Trwa ładowanie...
Zaloguj
Notowania
Przejdź na

Podejrzewani o napaść na Gubałówce są już w Zakopanem

0
Podziel się:

(dochodzi informacja o tym, że policja posiada fotografię
napastnika)

(dochodzi informacja o tym, że policja posiada fotografię napastnika)

4.1.Zakopane (PAP) - Policja ma zdjęcie jednego z dwóch napastników, którzy w poniedziałek zaatakowali nożem grupę turystów witających Nowy Rok na Gubałówce w Zakopanem - dowiedziała się PAP w dwóch niezależnych źródłach zbliżonych do śledztwa.

Zdjęcie zrobione podczas sylwestrowej nocy na Gubałówce dostarczyła policji jedna z przebywających tam wówczas osób. Niewykluczone, że jeszcze w czwartek fotografia ta zostanie przekazana mediom. Według informatorów PAP, mężczyzna ze zdjęcia nie przypomina żadnego z zatrzymanych w środę przez zachodniopomorską policję.

Zakopiańska policja oficjalnie nie potwierdza tej informacji. "Mamy szereg sygnałów i informacji, które docierają do nas od wielu osób, ale na razie nie możemy ich upublicznić ze względu na dobro prowadzonego śledztwa" - powiedziała PAP w czwartek rzeczniczka policji w Zakopanem asp.

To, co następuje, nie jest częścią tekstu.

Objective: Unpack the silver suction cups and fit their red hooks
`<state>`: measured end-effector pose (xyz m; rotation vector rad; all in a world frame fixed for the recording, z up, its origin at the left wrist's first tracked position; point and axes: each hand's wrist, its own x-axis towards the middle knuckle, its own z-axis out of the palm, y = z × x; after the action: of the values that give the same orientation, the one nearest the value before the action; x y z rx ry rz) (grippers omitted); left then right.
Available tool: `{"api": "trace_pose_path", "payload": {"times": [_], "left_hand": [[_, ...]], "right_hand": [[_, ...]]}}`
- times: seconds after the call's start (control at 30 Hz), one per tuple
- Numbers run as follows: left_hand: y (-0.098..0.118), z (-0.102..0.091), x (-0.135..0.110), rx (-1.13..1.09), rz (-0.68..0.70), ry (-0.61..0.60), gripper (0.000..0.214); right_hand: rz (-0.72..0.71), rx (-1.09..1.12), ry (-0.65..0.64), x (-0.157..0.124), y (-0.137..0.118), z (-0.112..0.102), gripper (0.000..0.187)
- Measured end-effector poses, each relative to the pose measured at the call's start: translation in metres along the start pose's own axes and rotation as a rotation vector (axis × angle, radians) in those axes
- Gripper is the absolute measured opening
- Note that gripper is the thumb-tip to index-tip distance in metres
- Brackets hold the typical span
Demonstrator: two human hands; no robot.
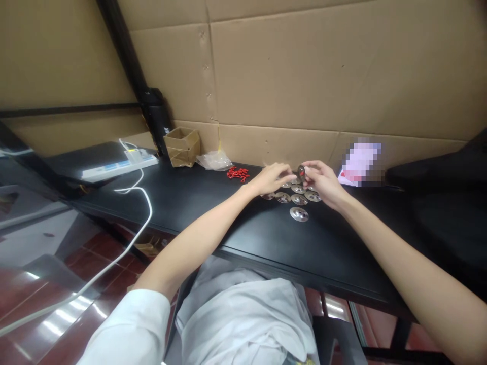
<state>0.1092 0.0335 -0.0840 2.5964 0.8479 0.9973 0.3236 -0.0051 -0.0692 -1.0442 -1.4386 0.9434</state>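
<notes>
Both my hands meet above a group of several shiny metal discs (299, 199) lying on the black table (213, 213). My right hand (321, 180) pinches one small metal disc (301, 173) upright between its fingertips. The fingers of my left hand (272, 177) are drawn together in a pinch at the left edge of that same disc. One disc (299, 214) lies a little apart, nearer to me than the others.
A red cord bundle (238, 174), a clear plastic bag (215, 160) and a small cardboard box (183, 146) sit at the back left. A white power strip (119, 165) trails its cable off the table's left edge. Cardboard lines the wall; a black object (437, 175) lies at right.
</notes>
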Motion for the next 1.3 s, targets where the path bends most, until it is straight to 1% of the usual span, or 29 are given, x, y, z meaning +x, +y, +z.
{"api": "trace_pose_path", "payload": {"times": [0.1, 0.23, 0.3, 0.37, 0.47, 0.57, 0.67, 0.83, 0.9, 0.97, 1.03, 1.1, 1.17, 1.23, 1.3], "left_hand": [[0.007, 0.007, 0.001, -0.171, 0.018, 0.025, 0.037], [0.008, 0.016, 0.0, -0.272, 0.023, 0.066, 0.024], [0.008, 0.017, -0.001, -0.264, 0.012, 0.083, 0.017], [0.01, 0.017, -0.001, -0.224, -0.028, 0.087, 0.012], [0.014, 0.012, -0.003, -0.169, -0.077, 0.047, 0.01], [0.015, 0.007, -0.004, -0.159, -0.073, -0.006, 0.011], [0.013, 0.005, -0.005, -0.131, -0.061, -0.006, 0.013], [0.009, 0.005, -0.002, -0.105, -0.006, 0.015, 0.011], [0.008, 0.005, -0.001, -0.086, 0.006, 0.002, 0.009], [0.007, 0.002, -0.001, -0.053, -0.002, -0.037, 0.013], [0.008, -0.003, -0.002, 0.006, -0.033, -0.107, 0.022], [0.01, -0.008, -0.004, 0.1, -0.084, -0.187, 0.03], [0.013, -0.012, -0.004, 0.191, -0.128, -0.24, 0.036], [0.014, -0.014, -0.004, 0.227, -0.141, -0.256, 0.041], [0.013, -0.017, -0.003, 0.208, -0.147, -0.249, 0.041]], "right_hand": [[0.059, 0.098, -0.025, -0.004, 0.002, 0.008, 0.026], [0.1, 0.116, -0.043, -0.008, 0.005, 0.013, 0.025], [0.114, 0.117, -0.057, -0.009, 0.006, 0.015, 0.03], [0.118, 0.116, -0.07, -0.01, 0.006, 0.016, 0.037], [0.102, 0.101, -0.109, -0.013, 0.005, 0.018, 0.046], [0.078, 0.036, -0.158, -0.017, 0.003, 0.022, 0.051], [0.059, -0.033, -0.174, -0.022, -0.001, 0.026, 0.056], [0.077, 0.044, -0.188, -0.027, -0.009, 0.033, 0.054], [0.084, 0.066, -0.198, -0.026, -0.009, 0.033, 0.052], [0.079, 0.043, -0.191, -0.023, -0.007, 0.032, 0.052], [0.026, -0.084, -0.142, -0.02, -0.004, 0.029, 0.052], [-0.116, -0.327, -0.082, -0.018, -0.002, 0.025, 0.049], [-0.28, -0.563, -0.065, -0.018, -0.003, 0.023, 0.042], [-0.373, -0.675, -0.081, -0.019, -0.006, 0.021, 0.036], [-0.414, -0.713, -0.061, -0.019, -0.009, 0.018, 0.034]]}}
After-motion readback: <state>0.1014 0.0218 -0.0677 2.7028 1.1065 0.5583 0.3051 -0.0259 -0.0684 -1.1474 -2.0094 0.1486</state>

Monika Kraśnicka-Broś.

W środę zachodniopomorska policja zatrzymała dwóch 25-letnich mieszkańców Szczecina, podejrzewanych o napaść na Gubałówce. Obaj mężczyźni byli już notowani przez policję, w tym jeden za posiadanie broni bez zezwolenia.

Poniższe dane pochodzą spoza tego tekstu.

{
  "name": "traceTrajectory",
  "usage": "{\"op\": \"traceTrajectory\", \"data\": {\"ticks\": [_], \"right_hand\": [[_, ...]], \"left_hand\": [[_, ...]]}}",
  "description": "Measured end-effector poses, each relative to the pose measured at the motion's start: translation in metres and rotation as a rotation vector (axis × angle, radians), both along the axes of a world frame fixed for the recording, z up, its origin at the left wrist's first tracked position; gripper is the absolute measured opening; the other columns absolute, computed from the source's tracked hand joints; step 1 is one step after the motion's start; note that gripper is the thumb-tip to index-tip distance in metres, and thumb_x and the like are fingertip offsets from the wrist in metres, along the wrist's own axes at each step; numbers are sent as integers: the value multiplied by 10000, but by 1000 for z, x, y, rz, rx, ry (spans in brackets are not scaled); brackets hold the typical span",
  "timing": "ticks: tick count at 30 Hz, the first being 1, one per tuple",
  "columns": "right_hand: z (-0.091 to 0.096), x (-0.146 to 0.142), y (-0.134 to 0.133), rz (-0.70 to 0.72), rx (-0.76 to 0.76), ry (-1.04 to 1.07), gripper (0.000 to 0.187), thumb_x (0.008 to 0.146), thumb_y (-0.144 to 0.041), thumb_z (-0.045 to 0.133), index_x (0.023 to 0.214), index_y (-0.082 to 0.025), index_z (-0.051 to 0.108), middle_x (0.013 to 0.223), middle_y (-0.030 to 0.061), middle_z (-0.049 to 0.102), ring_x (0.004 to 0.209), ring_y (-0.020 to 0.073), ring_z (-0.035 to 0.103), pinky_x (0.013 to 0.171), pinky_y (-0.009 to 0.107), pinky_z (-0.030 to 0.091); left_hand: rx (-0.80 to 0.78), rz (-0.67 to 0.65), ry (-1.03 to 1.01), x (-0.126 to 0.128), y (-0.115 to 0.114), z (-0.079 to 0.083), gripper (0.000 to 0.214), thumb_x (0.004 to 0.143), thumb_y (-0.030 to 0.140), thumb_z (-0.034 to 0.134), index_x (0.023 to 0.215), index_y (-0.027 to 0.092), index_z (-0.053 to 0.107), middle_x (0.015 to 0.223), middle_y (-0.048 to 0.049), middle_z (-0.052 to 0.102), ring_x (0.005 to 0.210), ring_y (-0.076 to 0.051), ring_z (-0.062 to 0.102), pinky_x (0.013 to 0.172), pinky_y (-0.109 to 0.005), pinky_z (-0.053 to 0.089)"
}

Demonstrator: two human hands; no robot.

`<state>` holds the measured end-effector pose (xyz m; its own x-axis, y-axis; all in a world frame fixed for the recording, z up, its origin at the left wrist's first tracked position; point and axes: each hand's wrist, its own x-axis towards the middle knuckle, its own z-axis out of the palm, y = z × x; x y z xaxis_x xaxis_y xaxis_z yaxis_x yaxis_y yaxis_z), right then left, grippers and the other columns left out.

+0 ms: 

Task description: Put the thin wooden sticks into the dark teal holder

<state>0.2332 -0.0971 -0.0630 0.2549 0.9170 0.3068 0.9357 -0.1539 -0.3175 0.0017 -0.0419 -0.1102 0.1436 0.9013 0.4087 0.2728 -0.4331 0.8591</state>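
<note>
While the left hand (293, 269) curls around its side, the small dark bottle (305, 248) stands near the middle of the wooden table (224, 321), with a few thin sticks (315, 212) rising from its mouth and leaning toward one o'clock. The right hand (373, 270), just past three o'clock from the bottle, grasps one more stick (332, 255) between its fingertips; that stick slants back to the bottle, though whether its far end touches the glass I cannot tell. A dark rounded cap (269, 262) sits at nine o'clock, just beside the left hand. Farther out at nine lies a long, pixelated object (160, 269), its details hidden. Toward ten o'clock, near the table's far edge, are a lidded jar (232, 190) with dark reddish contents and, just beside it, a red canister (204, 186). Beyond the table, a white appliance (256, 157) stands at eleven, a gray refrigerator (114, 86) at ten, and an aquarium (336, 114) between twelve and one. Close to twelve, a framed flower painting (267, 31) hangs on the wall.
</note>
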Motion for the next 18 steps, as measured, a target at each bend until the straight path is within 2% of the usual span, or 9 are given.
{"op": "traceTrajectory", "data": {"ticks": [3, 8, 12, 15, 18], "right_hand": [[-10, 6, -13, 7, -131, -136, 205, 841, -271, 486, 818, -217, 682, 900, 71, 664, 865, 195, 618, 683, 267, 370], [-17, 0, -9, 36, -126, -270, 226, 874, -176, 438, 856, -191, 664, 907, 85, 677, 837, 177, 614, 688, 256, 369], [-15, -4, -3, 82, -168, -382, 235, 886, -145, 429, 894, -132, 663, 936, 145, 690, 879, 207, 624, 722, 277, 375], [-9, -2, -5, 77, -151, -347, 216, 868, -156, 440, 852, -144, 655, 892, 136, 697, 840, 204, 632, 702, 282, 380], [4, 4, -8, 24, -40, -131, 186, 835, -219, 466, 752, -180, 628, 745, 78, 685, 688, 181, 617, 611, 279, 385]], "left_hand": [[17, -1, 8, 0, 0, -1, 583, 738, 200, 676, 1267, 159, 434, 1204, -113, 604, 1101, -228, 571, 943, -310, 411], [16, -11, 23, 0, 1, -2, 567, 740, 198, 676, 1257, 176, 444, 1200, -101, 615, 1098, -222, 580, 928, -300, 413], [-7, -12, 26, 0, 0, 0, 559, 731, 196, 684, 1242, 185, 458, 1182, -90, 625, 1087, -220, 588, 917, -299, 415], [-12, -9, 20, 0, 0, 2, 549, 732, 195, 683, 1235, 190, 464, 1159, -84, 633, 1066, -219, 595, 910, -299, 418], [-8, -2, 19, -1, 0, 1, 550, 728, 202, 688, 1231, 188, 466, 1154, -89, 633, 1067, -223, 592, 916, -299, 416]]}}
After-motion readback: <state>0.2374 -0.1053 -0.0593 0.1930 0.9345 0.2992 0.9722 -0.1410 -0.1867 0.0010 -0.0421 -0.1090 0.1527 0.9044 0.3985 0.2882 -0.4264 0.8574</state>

W nocy ze środy na czwartek mężczyźni zostali przewiezieni do Zakopanego. Koło południa miała rozpocząć się procedura okazania ich świadkom oraz poszkodowanym. Według policjantów, świadków jest kilkunastu, więc konfrontacja potrwa do późnego popołudnia.

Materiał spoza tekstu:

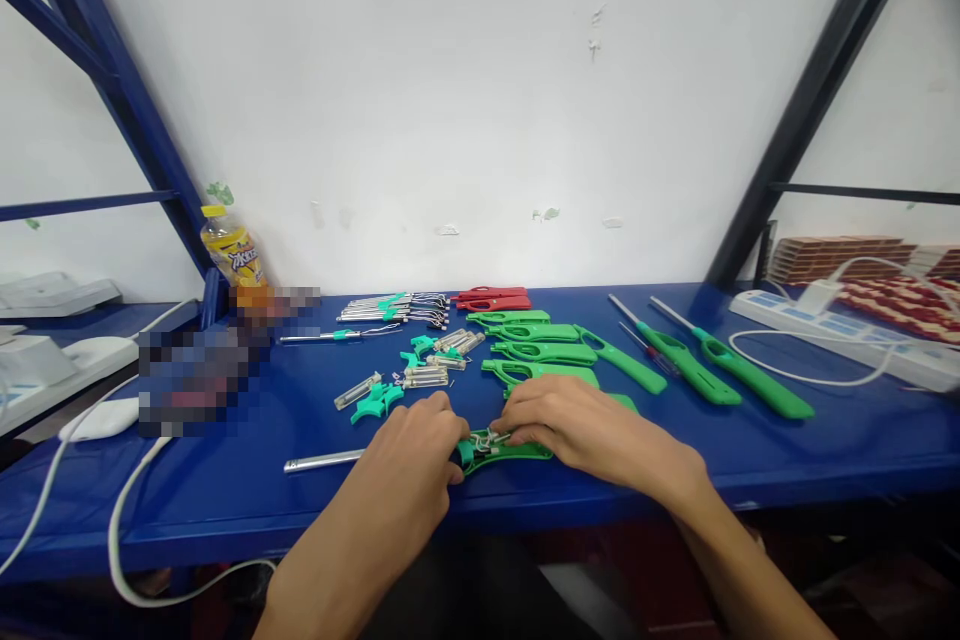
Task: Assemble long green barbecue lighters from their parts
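Observation:
Both hands rest near the front edge of a blue table (225,490). My left hand (416,445) is closed, pinching the left end of a green lighter half-shell (501,450) that lies flat with small metal parts and wires inside it. A metal tube (322,462) sticks out to the left from under this hand. My right hand (574,430) lies over the shell's right part, its fingertips pressed onto the inner parts. Behind the hands lie several green lighter shells (540,352), two red shells (491,299), teal triggers (375,402) and small metal tubes (424,377).
Two assembled green lighters (720,365) lie at right. A white power strip (840,330) with a cable sits at far right. A yellow bottle (232,255) stands at back left. White cables (120,520) hang off the left front. Blue shelf posts (120,90) flank the wall.

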A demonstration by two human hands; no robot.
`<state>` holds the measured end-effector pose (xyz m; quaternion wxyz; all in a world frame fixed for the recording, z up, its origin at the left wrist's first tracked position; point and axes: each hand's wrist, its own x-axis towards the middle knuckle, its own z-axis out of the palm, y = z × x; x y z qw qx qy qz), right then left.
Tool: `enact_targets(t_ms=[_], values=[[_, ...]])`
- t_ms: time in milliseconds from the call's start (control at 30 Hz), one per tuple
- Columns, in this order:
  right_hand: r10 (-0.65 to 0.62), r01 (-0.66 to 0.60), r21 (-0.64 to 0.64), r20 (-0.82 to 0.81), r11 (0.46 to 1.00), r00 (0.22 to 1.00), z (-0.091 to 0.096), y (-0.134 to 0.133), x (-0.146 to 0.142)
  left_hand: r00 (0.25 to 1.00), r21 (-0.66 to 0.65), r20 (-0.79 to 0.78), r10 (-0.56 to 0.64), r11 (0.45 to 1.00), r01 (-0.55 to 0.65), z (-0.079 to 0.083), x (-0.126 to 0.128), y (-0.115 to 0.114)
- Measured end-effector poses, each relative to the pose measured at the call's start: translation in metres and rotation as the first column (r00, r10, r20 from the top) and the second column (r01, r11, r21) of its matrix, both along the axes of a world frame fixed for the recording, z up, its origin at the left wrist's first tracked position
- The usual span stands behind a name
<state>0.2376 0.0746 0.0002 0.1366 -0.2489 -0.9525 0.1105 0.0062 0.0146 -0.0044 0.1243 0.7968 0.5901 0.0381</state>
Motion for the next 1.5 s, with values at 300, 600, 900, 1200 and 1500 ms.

Zakopiańska policja i prokuratura nie komentują czwartkowych doniesień mediów, jakoby podejrzewani mężczyźni posiadali alibi wykluczające ich udział w napaści na turystów.

"Czy są to rzeczywiście sprawcy napaści na turystów na Gubałówce, będzie można stwierdzić dopiero po przeprowadzeniu wszystkich zaplanowanych czynności, przede wszystkim ich okazania" - powiedziała asp. Kraśnicka-Broś.

"Nie komentuję wiadomości medialnych. Pracuję w oparciu o materiał zebrany przez prokuraturę lub policję. Jeśli będę miał takie materiały, to będę je mógł komentować" - powiedział prokurator rejonowy w Zakopanem Krzysztof Knapik.

Jak poinformował w czwartek PAP komendant powiatowy policji w Kamieniu Pomorskim (Zachodniopomorskie) mł. insp. Krzysztof Targoński, płyta z nagraniem z kamery przemysłowej oraz treść zeznań świadków, które mają potwierdzać, że jeden z mężczyzn nie spędził sylwestra w Zakopanem, trafią do zakopiańskiej prokuratury.

Targoński powiedział, że płyta, na której znalazło się nagranie z jednego z lokal nad morzem, gdzie miał się bawić zatrzymany mężczyzna, trafiła do komendy w godzinach wieczornych w środę. Są też zeznania kilku świadków, którzy potwierdzają udział mężczyzny w zabawie. Treść tych zeznań została już przesłana do Zakopanego, natomiast nagranie ma trafić tam jak najszybciej. Ocena tych materiałów należy do prowadzącej sprawę prokuratury - dodał.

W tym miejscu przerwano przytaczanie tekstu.